Ac 6, 1-7 ; 1 P 2, 4-9 ; Jn 14, 1-12
Cinquième dimanche de Pâques - année A (24 avril 2005)
Homélie du Frère Bernard MAITTE

 

"Qu'est-ce que la vérité ?" Me voilà bien embarrassé parce que comme nous savons un peu à l'avance quand nous prêcherons, dimanche dernier, je regardais les lectures, et je me suis dit : je vais prêcher sur l'évangile, ce qui en soi est une bonne chose, sur "je suis le chemin, la vérité et la vie". Mais voilà qu'entre-temps, grâces à Dieu, j'ai été court-circuité par Benoît XVI qui, avant même d'être élu pape, a fait une homélie sur la vérité, et sur le fait qu'il y ait un certain relativisme. Alors, j'ai pensé toute la semaine qu'il me fallait changer d'homélie, et comme je ne tiens pas à ramener des choses à moi, qu'en l'occurrence, le pape dit beaucoup mieux que moi, et il me semblait finalement pas très intéressant de dire quelque chose sur la vérité, et cela a été déjà dit.

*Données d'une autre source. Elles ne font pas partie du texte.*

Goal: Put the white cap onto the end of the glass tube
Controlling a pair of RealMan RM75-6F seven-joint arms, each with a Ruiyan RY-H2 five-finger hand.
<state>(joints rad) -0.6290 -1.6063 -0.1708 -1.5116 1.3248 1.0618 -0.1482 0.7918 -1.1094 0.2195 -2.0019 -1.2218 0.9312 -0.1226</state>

Ce qui me pousse aujourd'hui à parler de la vérité dans le christianisme, c'est justement les diverses réflexions que j'ai entendu de part et d'autre. A l'occasion justement de cette discussion sur la vérité, il y a un certain nombre de contre-sens qui sont faits. Si nous pensons que la vérité, c'est uniquement et simplement l'affirmation de la foi sans autre contexte que de dire : c'est ainsi et pas autrement, en espérant ou en désespérant que l'inquisition n'existe, il me semble que nous nous trompons. La vérité dans le christianisme n'est jamais un étendard. La vérité dans la foi chrétienne n'est jamais un rempart. La vérité pour le catholicisme n'est pas simplement un discours ou une idée pour nous sauvegarder de nos peurs. Si nous avons peur du monde, si nous avons peur des hommes et si nous pensons que le seul remède c'est de leur appliquer une vérité toute faite, nous sommes en train de scier la branche sur laquelle nous sommes assis.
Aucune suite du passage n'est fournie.